The Novelty Wears Off: After dealing with his Bell's palsy for almost two weeks, Peck felt that "the novelty had worn off." Many changes had occurred in Emery's life. Peck said he was accustomed to not tasting food, but he now had to wear an eye patch. Emery's doctors ordered him to wear an eye patch because he was unable to blink and keep dust and other debris out of his eyes. Emery faced a constant regimen of wearing an eye patch at all times and using Visine to re-wet his eye constantly. By this time, Emery felt discouraged and "sick of explaining what happened." Wearing the eye patch made Emery feel as if he "looked like a bad Captain Hook." Emery's classroom presence challenged him as well. "In my Art Ed 200 class, I felt out of place. I sat in the back like a freak. My face was disconnected." Peck's Art Education 200 class was in a large lecture hall filled with nearly 120 students. His distorted face made the once outspoken student into nothing but a voiceless face in the crowd.

In a 2003 study by the Harvard Medical School of Health, research showed that, "early treatment with corticosteroids improves the chances for a full recovery by about 20%." Corticosteroids are what Emery had been prescribed, but he had not been taking his steroids at all. Emery said he didn't feel that the steroids were going to help him improve. Recovery seemed bleak.

Rock Bottom: After two weeks, Emery showed no signs of improvement. In fact, his eye seemed to get worse. Emery's doctor now required him to use medical eye drops to keep his eye from drying out permanently. "When I heard permanently, I was afraid my eye would fall out. It was like I was away from reality for so long that my mind had created so many worst-case scenarios. It was almost like my palsy was becoming a Lifetime movie." Emery reached his lowest point after that visit to the doctor.
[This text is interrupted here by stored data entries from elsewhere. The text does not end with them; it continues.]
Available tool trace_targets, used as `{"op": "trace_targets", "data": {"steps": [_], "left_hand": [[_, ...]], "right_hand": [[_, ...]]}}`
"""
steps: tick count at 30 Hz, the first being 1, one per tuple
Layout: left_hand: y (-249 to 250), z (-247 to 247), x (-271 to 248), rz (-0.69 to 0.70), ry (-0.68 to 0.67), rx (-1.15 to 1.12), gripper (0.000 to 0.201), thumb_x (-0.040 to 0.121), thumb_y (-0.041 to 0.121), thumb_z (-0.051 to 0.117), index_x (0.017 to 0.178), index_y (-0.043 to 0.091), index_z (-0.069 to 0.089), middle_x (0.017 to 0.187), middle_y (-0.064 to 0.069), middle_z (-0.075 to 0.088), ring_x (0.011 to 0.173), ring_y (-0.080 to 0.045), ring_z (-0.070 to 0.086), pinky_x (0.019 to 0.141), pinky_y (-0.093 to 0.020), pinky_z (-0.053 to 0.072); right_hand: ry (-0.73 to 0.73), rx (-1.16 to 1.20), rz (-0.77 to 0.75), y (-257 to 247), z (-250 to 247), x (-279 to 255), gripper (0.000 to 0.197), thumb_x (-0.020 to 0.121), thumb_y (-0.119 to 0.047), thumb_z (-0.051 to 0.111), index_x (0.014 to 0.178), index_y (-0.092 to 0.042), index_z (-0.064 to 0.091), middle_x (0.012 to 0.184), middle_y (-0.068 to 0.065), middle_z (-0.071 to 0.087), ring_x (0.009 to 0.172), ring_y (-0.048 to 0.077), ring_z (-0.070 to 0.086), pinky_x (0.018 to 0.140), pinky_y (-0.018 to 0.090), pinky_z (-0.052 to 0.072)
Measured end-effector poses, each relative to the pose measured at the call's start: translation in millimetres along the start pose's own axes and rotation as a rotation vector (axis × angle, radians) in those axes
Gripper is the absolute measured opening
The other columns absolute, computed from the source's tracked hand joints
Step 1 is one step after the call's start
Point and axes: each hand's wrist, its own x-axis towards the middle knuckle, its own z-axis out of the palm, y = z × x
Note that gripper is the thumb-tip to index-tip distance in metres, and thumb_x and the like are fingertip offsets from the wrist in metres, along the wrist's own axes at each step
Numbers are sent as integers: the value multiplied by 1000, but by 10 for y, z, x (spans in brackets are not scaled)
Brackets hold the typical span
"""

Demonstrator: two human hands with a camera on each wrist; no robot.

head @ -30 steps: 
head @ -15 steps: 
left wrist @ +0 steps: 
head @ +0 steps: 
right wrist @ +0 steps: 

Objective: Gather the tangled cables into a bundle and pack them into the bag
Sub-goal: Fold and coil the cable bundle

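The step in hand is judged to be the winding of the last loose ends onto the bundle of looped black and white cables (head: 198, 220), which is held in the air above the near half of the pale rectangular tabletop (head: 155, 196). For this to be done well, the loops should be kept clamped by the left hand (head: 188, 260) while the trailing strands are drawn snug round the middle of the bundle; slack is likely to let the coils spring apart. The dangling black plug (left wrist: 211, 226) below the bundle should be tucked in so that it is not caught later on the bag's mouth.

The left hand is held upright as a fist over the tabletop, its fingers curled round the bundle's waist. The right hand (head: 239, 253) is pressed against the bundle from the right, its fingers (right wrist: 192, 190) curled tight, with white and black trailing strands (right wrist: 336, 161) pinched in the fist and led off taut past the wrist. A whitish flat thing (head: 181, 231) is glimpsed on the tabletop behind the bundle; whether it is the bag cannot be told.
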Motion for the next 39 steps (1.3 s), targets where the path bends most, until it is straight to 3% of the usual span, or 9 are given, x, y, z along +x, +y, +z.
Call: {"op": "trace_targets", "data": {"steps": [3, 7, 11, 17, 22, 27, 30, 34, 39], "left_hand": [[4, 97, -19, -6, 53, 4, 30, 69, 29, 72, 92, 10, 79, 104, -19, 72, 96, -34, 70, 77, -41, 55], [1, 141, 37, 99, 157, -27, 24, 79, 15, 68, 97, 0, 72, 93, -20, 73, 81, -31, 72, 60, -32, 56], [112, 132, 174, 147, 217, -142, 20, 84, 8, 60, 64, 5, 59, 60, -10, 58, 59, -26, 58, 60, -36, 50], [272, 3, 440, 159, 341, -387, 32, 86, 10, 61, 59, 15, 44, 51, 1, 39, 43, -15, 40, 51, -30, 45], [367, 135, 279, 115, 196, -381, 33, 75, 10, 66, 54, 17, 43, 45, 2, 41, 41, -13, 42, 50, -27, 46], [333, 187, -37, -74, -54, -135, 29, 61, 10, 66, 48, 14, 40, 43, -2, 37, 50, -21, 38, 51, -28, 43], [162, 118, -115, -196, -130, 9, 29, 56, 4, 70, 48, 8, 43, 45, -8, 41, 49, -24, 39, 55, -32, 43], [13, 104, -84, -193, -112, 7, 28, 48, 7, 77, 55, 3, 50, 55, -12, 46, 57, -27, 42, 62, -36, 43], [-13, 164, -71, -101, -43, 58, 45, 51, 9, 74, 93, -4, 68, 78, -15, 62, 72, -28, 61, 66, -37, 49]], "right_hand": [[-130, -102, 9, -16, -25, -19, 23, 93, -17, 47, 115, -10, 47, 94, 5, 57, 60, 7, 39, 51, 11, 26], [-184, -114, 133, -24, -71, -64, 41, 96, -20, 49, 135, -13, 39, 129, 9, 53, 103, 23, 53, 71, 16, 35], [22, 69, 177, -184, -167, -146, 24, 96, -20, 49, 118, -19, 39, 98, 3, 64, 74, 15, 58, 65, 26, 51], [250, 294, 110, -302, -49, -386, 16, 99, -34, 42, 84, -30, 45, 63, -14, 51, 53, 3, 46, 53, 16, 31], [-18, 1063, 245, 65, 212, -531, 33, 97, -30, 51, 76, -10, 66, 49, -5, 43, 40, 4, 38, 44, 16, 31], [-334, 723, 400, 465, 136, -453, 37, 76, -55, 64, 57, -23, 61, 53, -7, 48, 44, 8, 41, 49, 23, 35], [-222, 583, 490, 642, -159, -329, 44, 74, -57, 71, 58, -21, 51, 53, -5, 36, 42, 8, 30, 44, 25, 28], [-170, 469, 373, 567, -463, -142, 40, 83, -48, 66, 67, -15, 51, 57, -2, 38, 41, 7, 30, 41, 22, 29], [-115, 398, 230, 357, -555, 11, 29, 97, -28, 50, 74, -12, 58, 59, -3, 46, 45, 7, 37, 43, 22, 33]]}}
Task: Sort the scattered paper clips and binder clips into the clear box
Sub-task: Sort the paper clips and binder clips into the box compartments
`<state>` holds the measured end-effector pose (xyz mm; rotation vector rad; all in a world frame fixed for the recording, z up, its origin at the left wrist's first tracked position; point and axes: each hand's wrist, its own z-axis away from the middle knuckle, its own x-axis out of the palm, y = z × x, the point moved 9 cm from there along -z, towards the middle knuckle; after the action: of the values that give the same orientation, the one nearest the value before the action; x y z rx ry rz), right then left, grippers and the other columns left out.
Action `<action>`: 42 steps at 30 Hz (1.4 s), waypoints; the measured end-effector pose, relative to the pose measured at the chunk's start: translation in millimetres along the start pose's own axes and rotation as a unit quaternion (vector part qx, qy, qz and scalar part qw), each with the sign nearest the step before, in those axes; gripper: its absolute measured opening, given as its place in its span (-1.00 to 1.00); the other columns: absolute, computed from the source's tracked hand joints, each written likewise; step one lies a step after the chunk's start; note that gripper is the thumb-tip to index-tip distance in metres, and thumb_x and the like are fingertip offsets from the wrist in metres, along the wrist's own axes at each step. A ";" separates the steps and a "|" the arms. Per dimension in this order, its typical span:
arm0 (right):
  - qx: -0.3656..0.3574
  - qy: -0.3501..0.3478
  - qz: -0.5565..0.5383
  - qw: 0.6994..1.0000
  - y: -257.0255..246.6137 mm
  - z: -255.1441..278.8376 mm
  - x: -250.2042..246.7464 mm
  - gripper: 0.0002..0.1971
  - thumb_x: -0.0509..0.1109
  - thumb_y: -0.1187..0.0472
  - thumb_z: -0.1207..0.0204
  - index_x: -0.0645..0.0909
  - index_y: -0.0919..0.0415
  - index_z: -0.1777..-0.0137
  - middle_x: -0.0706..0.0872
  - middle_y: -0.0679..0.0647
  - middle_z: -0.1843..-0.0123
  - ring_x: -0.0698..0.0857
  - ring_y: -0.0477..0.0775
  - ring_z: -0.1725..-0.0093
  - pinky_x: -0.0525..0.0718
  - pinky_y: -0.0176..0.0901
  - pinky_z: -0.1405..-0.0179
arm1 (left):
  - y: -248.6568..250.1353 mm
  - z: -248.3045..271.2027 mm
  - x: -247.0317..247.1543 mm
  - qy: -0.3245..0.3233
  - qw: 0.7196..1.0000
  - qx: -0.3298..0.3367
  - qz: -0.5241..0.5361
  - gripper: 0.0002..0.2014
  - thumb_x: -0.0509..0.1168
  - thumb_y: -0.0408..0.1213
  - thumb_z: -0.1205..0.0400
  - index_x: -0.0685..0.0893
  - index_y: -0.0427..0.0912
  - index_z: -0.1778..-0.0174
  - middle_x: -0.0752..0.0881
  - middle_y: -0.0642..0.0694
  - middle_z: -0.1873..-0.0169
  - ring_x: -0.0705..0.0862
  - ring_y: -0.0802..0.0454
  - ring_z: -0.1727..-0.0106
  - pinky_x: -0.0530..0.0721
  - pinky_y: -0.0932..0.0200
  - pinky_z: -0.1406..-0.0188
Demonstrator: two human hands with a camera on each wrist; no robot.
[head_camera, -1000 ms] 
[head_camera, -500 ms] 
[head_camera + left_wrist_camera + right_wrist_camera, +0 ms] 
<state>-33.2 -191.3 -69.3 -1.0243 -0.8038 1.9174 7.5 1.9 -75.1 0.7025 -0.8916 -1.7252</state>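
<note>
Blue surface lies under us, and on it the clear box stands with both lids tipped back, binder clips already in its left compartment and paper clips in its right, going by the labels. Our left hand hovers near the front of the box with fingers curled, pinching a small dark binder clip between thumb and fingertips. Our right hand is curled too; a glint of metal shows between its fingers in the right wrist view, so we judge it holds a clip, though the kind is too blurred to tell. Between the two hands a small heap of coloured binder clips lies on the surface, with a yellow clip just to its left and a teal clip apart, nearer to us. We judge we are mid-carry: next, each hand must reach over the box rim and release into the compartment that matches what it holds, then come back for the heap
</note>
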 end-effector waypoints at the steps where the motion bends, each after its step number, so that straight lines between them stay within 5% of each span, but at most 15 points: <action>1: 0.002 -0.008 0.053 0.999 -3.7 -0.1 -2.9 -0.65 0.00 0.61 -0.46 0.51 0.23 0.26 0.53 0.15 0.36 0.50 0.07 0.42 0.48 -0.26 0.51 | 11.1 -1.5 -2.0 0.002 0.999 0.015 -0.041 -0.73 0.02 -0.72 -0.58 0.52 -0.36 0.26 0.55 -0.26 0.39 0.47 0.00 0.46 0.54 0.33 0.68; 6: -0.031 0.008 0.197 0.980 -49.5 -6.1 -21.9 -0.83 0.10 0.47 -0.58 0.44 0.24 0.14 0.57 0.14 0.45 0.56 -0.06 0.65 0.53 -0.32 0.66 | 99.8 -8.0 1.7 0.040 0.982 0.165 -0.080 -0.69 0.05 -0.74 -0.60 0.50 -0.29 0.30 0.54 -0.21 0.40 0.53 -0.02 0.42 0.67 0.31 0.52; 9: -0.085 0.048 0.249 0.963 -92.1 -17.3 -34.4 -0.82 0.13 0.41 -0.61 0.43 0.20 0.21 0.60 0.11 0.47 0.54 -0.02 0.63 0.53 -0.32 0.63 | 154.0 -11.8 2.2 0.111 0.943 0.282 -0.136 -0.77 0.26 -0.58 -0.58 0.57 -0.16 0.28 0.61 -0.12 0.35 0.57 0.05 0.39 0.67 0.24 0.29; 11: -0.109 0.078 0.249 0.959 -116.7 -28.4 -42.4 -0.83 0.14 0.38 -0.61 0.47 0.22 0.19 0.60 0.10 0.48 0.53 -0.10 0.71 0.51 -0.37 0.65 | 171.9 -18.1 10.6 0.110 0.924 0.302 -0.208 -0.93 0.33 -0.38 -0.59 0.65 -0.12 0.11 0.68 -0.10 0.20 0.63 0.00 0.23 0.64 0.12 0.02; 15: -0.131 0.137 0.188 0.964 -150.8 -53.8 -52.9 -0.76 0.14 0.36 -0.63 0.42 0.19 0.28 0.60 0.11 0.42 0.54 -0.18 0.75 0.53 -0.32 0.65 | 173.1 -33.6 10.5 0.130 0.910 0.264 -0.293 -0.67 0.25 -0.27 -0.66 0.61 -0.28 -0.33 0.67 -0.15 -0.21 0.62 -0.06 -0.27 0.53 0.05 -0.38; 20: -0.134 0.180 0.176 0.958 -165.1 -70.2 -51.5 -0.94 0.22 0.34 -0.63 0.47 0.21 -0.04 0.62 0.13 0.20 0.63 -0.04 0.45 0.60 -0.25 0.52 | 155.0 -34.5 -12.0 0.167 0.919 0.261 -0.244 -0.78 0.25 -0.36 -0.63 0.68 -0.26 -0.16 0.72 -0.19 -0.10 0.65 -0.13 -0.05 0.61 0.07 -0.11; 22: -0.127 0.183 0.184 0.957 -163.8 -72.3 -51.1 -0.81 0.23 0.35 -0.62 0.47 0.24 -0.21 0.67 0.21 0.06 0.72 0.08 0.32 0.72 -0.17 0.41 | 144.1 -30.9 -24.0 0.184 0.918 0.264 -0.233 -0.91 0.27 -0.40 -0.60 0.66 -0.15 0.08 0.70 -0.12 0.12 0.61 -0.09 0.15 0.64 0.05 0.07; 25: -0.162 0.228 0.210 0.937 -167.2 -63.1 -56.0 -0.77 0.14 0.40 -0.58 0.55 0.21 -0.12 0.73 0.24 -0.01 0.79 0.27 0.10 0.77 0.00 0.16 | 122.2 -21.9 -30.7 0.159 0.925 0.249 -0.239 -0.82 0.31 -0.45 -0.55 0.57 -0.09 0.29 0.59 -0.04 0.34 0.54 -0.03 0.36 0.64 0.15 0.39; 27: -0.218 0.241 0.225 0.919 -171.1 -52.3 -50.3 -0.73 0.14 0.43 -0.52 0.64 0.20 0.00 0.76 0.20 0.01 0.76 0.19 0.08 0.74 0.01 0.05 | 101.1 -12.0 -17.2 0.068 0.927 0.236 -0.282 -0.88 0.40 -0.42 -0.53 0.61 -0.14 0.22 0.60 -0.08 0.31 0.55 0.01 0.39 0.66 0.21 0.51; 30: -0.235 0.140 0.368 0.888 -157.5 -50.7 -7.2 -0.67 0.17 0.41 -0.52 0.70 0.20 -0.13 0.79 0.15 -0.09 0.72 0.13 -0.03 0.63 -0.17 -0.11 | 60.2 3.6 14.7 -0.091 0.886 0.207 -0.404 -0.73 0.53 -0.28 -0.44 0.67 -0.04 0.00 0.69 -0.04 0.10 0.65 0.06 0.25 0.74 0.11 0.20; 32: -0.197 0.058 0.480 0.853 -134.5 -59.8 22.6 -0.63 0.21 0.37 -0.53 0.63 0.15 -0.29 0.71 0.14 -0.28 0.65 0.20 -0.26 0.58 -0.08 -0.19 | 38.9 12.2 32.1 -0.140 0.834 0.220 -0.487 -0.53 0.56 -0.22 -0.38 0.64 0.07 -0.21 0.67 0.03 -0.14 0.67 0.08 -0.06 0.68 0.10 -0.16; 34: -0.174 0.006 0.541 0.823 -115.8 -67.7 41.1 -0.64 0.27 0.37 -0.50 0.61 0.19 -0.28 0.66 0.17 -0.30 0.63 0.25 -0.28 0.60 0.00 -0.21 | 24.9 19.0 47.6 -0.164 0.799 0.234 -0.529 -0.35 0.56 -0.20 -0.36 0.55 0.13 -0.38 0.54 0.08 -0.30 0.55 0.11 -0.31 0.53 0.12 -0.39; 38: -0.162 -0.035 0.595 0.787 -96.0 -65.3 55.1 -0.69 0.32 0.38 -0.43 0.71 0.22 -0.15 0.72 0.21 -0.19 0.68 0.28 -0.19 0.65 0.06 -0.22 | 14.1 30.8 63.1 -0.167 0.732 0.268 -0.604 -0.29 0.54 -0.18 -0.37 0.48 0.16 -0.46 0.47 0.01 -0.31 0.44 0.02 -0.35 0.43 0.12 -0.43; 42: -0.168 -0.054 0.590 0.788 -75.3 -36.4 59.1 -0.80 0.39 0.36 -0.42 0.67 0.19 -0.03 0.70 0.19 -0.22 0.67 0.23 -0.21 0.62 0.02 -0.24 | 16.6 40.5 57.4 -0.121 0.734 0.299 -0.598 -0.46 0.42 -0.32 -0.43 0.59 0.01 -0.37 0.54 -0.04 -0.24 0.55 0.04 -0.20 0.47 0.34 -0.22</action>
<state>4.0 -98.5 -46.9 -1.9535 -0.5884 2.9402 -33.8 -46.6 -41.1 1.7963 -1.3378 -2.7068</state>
He felt like he may never return to life that he once knew. Sure, his friends had adjusted to his distorted looks, but Emery began to think further into the future. Emery faced the fear of losing his motivation for teaching. Emery's concerns focused on the thought of the students' reaction to the teacher with the disgusting face. The thought of all Emery's hard work being given away to an infection left him frustrated and bewildered.

The Rise of Emery Peck: Emery packed his bags and began a drive from his dorm in Muncie to his parents' home in Evansville — where his family had yet to see his "new" face. Emery said, "Somehow during my visit I had a moment of clarity. I went back to the way I felt at first. I was optimistic." The Peck family showed Emery support during his visit and, much like Emery's friends, learned to love and accept Emery's condition. Helen Peck, Emery's mother, said, "I had bought him his favorite grasshopper pie for Thanksgiving, and he couldn't taste it. He took the leftovers of the cake home and froze them. He was saving it until he could taste again." Emery's determination to taste the pie showed his parents that his optimism was beginning to flourish. Emery's optimism helped create a new view of how he wanted to handle his palsy. "I became strong by recovering that humor. I would let food fall out of my mouth in the cafeterias. I ran into walls on purpose. I was having fun with it again, but I didn't tell anyone. Everyone was laughing. It was selfish, but what could I do?"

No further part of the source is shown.